The problem: From the line below that contains "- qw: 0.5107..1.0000" to the line that contains "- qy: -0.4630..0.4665", repeat every line exactly, both ends included, and nothing else.

------ Data extract ------

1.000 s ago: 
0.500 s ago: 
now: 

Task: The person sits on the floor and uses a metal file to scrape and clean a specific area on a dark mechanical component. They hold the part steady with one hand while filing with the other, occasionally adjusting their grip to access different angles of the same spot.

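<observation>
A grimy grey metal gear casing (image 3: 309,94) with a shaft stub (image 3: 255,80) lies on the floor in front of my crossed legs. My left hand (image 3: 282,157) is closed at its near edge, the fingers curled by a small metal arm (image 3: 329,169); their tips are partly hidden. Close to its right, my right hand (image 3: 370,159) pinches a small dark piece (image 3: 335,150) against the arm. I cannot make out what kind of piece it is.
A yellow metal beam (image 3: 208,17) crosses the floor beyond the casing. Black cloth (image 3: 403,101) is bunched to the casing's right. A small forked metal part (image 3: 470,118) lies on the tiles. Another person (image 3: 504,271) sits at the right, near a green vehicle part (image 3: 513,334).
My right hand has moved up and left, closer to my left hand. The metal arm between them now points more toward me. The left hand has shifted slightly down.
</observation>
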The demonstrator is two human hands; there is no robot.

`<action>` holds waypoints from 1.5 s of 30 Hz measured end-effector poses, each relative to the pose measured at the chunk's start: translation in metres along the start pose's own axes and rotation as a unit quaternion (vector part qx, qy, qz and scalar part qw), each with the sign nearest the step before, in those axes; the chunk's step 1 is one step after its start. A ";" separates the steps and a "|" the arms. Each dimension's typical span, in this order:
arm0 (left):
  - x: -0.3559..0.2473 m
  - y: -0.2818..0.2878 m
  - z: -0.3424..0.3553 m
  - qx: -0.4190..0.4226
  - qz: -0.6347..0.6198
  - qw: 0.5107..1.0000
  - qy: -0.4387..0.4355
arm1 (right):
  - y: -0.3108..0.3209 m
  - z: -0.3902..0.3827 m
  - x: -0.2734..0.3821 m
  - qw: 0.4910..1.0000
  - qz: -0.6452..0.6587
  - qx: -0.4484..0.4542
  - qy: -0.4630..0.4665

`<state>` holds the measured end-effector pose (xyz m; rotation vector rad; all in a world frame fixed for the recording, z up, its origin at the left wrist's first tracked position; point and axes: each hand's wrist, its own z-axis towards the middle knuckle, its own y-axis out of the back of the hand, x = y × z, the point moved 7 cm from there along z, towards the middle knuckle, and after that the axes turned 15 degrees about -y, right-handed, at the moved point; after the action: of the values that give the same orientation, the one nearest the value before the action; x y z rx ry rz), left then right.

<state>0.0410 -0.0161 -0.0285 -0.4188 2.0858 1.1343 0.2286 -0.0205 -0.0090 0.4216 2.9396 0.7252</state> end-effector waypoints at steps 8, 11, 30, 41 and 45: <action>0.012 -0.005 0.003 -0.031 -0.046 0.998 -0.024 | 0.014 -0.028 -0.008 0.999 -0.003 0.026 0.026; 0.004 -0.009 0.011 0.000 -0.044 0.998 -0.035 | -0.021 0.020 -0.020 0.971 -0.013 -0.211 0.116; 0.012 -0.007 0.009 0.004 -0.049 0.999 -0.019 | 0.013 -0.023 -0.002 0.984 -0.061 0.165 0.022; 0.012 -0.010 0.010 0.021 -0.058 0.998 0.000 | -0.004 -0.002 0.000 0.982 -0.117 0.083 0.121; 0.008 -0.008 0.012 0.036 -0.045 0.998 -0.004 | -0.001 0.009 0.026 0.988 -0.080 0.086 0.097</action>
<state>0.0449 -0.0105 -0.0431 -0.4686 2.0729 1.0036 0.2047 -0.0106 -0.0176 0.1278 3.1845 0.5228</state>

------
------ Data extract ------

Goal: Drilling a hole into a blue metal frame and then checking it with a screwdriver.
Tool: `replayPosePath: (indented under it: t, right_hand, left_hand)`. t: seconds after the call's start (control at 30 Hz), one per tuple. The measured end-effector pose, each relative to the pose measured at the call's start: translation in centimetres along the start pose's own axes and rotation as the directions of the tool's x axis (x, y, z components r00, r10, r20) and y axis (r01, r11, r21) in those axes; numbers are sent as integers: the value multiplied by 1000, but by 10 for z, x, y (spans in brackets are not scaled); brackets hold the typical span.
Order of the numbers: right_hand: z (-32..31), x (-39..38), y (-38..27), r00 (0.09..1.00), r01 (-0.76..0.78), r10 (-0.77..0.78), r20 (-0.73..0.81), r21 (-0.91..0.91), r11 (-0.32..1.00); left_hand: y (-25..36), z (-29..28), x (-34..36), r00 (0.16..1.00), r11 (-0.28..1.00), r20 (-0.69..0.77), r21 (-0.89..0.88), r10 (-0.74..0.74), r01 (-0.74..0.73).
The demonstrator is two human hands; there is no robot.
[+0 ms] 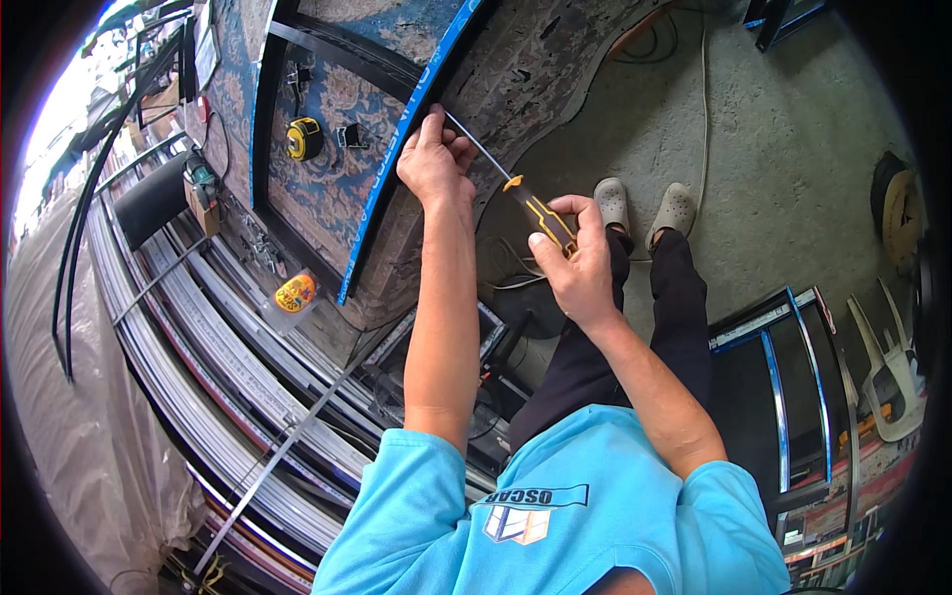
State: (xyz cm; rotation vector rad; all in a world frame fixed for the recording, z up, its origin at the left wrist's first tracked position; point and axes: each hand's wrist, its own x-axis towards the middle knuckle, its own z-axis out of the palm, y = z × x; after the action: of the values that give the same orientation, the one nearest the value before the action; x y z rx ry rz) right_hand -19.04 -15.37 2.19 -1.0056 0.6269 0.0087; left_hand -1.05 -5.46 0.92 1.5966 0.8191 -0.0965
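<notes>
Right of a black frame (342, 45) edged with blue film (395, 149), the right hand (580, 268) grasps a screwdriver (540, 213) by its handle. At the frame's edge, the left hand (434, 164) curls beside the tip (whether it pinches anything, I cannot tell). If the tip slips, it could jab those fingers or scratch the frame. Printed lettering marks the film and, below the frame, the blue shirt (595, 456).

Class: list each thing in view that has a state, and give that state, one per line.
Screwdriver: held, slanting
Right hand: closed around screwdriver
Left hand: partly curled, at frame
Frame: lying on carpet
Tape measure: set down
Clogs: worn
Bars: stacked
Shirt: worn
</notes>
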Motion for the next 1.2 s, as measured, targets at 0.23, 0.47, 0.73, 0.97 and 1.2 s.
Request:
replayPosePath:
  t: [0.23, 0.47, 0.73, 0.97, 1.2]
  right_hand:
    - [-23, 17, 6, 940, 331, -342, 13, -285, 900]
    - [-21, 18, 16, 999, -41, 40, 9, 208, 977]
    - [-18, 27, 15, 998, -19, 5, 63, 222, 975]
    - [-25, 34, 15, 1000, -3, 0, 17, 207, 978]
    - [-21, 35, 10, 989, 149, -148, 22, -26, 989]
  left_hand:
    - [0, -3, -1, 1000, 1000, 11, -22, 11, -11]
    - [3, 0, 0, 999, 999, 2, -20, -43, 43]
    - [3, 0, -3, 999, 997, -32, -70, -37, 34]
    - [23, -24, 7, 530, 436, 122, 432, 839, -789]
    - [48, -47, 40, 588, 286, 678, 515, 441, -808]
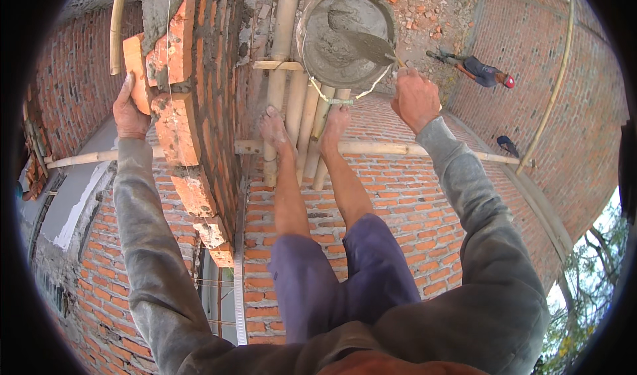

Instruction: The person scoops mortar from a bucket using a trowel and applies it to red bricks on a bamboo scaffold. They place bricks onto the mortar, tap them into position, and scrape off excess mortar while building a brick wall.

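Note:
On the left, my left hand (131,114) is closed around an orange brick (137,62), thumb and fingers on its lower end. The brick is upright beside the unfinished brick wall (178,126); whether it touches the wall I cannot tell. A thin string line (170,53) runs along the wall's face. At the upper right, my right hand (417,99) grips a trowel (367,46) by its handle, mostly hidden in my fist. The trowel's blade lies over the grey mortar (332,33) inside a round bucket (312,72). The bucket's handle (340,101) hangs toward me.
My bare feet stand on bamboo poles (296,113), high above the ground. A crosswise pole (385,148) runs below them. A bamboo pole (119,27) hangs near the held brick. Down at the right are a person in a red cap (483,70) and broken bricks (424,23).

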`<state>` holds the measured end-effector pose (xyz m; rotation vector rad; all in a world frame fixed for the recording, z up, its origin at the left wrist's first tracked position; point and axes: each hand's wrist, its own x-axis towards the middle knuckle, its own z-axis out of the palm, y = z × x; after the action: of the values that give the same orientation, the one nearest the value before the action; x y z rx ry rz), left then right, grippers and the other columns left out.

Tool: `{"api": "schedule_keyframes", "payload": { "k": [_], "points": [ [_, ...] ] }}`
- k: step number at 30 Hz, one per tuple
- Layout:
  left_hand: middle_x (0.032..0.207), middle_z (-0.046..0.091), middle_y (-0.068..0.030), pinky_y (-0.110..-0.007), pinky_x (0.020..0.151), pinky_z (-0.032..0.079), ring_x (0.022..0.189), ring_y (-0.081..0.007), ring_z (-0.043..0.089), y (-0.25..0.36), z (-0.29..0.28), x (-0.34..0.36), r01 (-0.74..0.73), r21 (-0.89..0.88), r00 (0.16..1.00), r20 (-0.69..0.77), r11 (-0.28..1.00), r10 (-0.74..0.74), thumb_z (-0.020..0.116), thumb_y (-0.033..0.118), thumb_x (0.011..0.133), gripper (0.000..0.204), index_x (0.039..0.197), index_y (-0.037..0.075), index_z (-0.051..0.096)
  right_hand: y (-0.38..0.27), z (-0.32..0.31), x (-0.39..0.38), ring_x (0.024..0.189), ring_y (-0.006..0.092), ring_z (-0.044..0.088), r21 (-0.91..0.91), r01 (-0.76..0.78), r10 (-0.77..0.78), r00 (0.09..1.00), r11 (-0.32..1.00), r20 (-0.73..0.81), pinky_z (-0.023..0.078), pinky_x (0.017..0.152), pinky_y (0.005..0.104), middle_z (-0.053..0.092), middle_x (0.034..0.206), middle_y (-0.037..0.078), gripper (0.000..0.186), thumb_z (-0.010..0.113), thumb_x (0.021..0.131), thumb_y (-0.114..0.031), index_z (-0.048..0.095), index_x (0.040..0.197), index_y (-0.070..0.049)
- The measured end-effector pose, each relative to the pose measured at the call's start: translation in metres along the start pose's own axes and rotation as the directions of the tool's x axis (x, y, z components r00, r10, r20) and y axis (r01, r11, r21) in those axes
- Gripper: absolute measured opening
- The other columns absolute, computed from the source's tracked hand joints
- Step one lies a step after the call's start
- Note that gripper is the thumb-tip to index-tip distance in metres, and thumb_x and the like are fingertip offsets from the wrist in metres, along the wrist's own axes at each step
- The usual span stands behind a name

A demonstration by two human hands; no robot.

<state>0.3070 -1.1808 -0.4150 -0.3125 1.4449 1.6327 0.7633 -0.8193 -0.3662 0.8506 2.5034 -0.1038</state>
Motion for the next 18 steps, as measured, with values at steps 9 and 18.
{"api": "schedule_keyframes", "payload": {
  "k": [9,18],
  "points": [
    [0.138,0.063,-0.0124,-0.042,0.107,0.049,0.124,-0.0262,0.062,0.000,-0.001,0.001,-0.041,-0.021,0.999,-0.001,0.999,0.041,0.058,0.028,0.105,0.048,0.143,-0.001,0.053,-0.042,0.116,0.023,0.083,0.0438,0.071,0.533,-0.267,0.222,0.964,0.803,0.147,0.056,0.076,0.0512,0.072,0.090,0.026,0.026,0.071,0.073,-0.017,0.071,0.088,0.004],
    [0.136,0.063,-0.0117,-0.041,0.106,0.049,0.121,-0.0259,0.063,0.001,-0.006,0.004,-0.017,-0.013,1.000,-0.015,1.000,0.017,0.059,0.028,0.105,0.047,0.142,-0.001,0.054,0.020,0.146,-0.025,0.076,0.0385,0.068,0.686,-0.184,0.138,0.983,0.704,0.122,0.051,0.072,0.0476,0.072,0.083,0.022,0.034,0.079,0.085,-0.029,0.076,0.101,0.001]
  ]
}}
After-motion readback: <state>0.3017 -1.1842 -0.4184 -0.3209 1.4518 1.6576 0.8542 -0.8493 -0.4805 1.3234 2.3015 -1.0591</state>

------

Task answer:
  - qw: 0.5107..1.0000
  - qy: -0.4387..0.4355
arm1 (right):
  - y: -0.3108..0.3209 m
  - z: -0.3902..0.3827 m
  - x: -0.2734..0.3821 m
  - qw: 0.4910..1.0000
  - qz: -0.6452..0.6587
  - qx: -0.4484..0.4542
  - qy: -0.4630..0.4665

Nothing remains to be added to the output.